Finance Minister Carole James has taken the unusual step of asking ministries to cut spending in mid-year. Her explanation is that with the economy slowing down, the surplus she predicted back in March is now in danger.
James is right to be concerned, but not for the reason she gave. The economic “slowdown,” such as it is, has nothing to do with the looming threat of a deficit.
The revenue figures James released in her first quarterly update last month show no sign of a significant drop-off. In February, she estimated revenues for the year at $59 billion. In her recent quarterly update, she put the number at $58.9 billion — essentially the same. Expenditures also are unchanged.
So why the sudden attack of nerves? What happened last year tells the story.
In 2018, government revenues came in $2 billion higher than expected.
This was due to a surging economy — B.C. led the country in economic growth for three years in a row prior to 2018. Tight fiscal management by the previous Liberal government also played a part.
In effect, James inherited a gold mine. But she did what NDP administrations are wont to do. She raised taxes on business, and spent more than $1 billion of the extra revenues that came her way.
This is a classic example of tax-and-spend mentality, and it explains the changing outlook.

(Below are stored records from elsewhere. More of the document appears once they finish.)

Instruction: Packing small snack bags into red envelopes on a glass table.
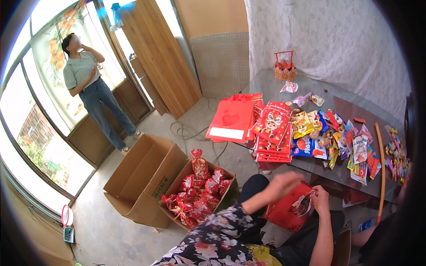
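Two hands at red gift bag [284,212]: right hand [320,199] pinches crinkly snack packet [303,205] at bag's mouth; left hand [284,182] blurred, grasp indeterminate. Packet likely light, slippery; grip edges.

Flat red gift bags [231,119] and colourful snack packets [341,142] are spread on the worktop [266,86]. Red tied pouches [195,197] are heaped in an open cardboard box [175,186] on the floor.

2 cardboard boxes: 1 empty [137,177], 1 full of red gift bags [197,195]. 1 small red basket [284,66]. 2 stacks of red paper bags [255,124]. 1 person standing [91,84]. Snack packets [337,142]: too many to count.
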Available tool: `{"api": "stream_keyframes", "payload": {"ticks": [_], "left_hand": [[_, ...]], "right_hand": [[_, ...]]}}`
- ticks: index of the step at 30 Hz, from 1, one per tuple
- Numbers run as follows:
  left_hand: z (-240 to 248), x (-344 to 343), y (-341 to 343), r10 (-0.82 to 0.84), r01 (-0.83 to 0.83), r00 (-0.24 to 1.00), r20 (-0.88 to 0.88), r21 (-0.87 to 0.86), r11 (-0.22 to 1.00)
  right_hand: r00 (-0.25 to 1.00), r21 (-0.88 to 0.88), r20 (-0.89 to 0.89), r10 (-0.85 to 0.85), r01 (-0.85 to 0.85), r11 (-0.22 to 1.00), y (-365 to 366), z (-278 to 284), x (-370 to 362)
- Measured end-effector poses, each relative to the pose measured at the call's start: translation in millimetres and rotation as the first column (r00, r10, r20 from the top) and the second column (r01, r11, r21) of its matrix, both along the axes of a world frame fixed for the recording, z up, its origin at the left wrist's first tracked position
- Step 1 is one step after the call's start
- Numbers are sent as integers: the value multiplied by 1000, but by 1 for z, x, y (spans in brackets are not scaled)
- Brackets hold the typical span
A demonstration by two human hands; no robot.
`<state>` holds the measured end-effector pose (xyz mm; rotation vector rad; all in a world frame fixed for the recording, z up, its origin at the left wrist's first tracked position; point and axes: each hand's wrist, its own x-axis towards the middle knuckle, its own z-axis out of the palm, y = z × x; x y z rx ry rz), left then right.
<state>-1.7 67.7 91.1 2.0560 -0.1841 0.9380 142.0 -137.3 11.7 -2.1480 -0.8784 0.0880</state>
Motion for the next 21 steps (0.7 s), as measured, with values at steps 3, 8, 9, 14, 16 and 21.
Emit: {"api": "stream_keyframes", "payload": {"ticks": [3, 8, 9, 14, 16, 21], "left_hand": [[72, -38, 64, 301, -297, 952, 48, -78, 952], [209, -119, 175, 484, -191, 658, 577, -493, 849], [228, -129, 190, 531, -142, 623, 575, -585, 799], [292, -181, 257, 587, -198, 600, 544, -610, 767], [310, -195, 273, 635, -237, 627, 452, -665, 708], [333, -222, 316, 671, -296, 643, 368, -689, 661]], "right_hand": [[973, -96, -215, -80, 60, 994, -2, 17, -8], [999, -19, -47, -12, 11, 1000, -6, -6, 5], [998, -12, -60, -22, 22, 1000, -9, -10, 6], [994, -46, -111, -21, 16, 999, -5, 9, -2], [983, -78, -179, -42, 28, 997, -5, 13, -5], [976, -81, -214, -50, 33, 996, -5, 13, -7]]}}
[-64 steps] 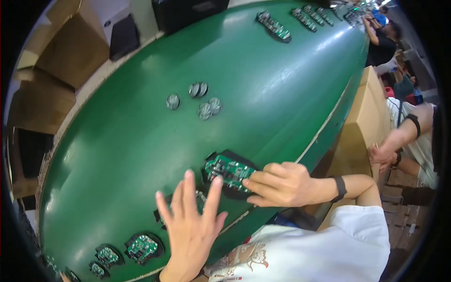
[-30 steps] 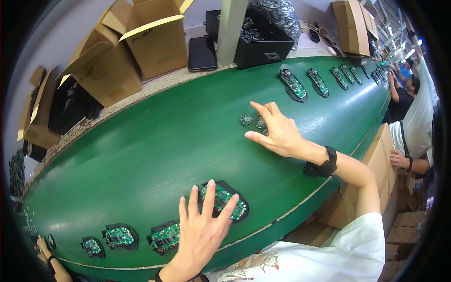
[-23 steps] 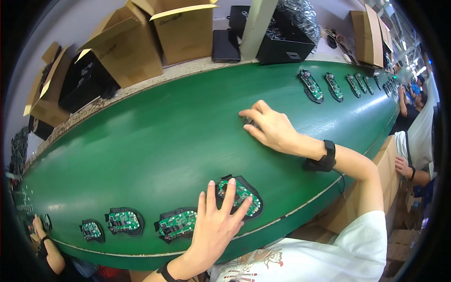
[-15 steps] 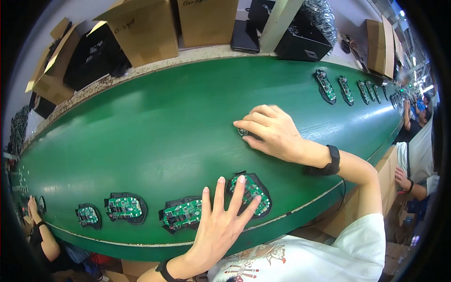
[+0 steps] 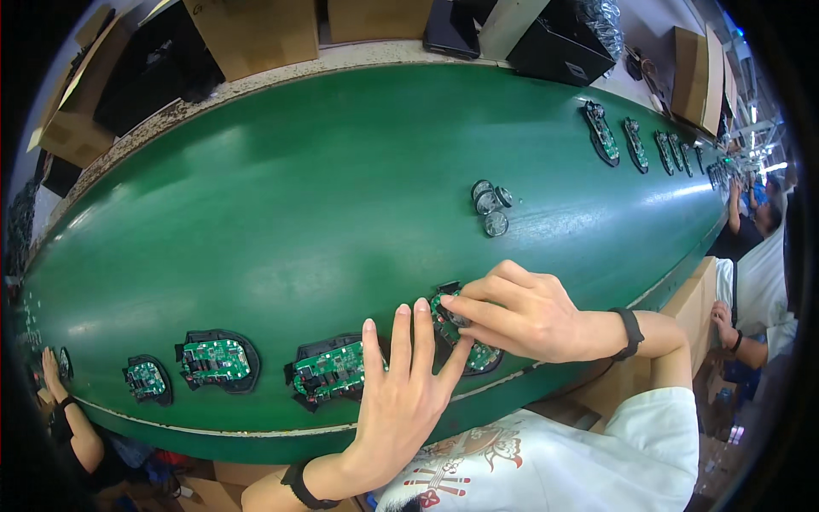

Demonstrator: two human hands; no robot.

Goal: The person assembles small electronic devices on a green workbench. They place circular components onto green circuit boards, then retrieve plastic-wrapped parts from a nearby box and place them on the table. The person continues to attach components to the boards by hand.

Her government has also demonstrated hostility to resource projects and that may likewise be a factor.
The question is, where we go from here? If B.C. really is entering an extended period of slower economic growth, how does James manage the budget?
All that extra spending is locked in. It takes the form of higher staffing levels, larger commitments to third-party groups who rely on government and, overall, a public sector that is substantially broader than before.

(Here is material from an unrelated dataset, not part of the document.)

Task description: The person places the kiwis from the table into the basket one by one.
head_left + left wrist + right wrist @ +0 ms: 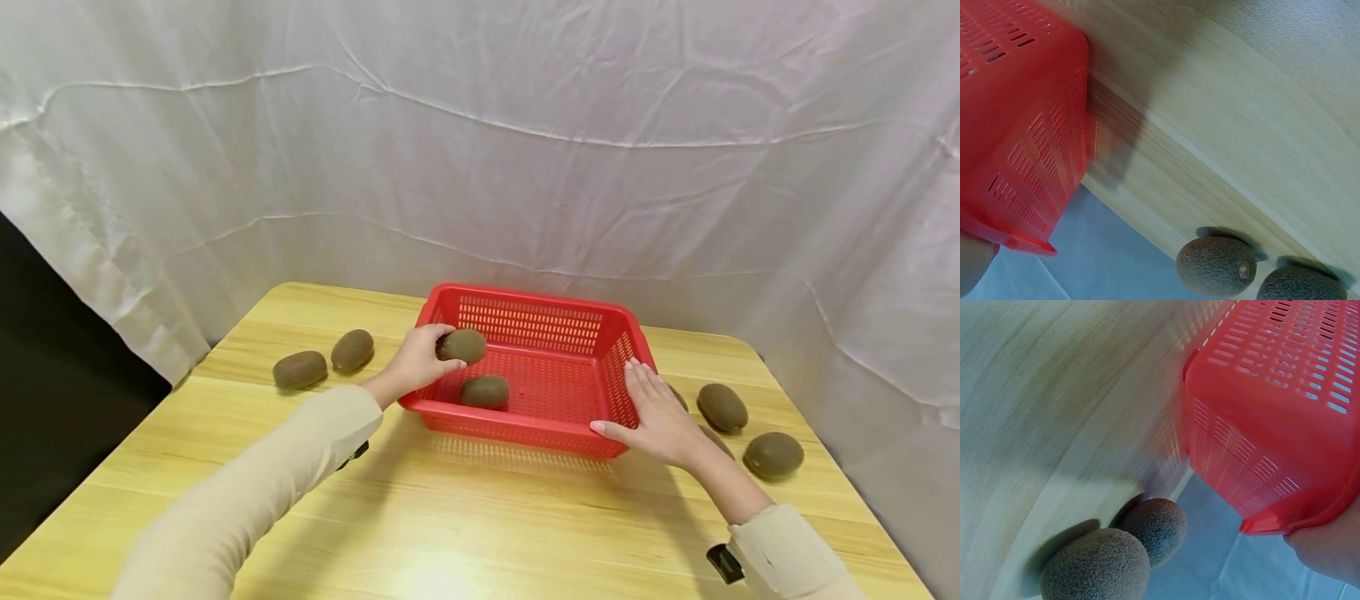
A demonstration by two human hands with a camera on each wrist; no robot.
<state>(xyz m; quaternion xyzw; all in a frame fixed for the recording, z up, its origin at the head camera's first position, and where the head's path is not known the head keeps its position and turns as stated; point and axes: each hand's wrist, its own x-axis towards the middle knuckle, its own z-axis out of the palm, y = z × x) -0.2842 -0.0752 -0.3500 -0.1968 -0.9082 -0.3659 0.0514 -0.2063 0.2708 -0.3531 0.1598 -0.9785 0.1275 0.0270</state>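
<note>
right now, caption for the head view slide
Left hand holds a kiwi over the red basket; right hand rests on its side.

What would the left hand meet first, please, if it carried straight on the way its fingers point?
Probably the basket's far wall. The left hand holds a kiwi over the basket's left rim, fingers pointing right across it; a second kiwi lies lower, likely under that line. Depth is unclear.

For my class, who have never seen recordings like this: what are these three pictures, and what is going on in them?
A person wears three cameras. The big picture comes from the head, looking down at a wooden table. The two small pictures come from the wrists, so they look odd and tilted. The left hand holds a kiwi over a red basket, where another kiwi already lies. The right hand rests flat on the basket's right side. More kiwis lie on the table on both sides.
</note>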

A few cuts in discretionary spending, like business travel, consulting fees and so on will not change that. Yet short of a recession, James knows voters are unlikely to support a return to the deficit financing that marked the NDP’s last turn in office.
In practice, she has only two choices, and neither is desirable. She can raise taxes further, but that runs the risk of driving businesses away.
Or, she can roll back spending in a serious manner. It is impossible to put a hard number on the size of cuts she would need.
But something in the range of $1 billion or $2 billion might be required. For the hard reality is that the main centres of spending — health care, education and social services — are already experiencing difficulties as it is.
Our aging population puts pressure on health care. Additional teachers are being hired to meet the Supreme Court ruling that invalidated the previous government’s efforts to increase class size. More students are entering post-secondary institutions.
And social services are stretched to breaking point by child poverty, homelessness and the opioid epidemic.
But these represent, collectively, nearly 75 per cent of the entire budget. If they are untouchable, indeed in need of additional funds, where can James find the required cuts?
Long experience would suggest she cannot. Which brings us back to tax hikes.
But leaving aside the Atlantic provinces, B.C.’s corporate tax rate is already as high as, or slightly above, the other provinces.
That might suggest a broader-based approach. The provincial sales tax rate is seven per cent. A one-point increase would bring in around $1.5 billion, or roughly the amount James might need to keep the budget balanced.
Only time will tell what actually happens. But there is a warning here. Burning through short-term wealth has long-term consequences.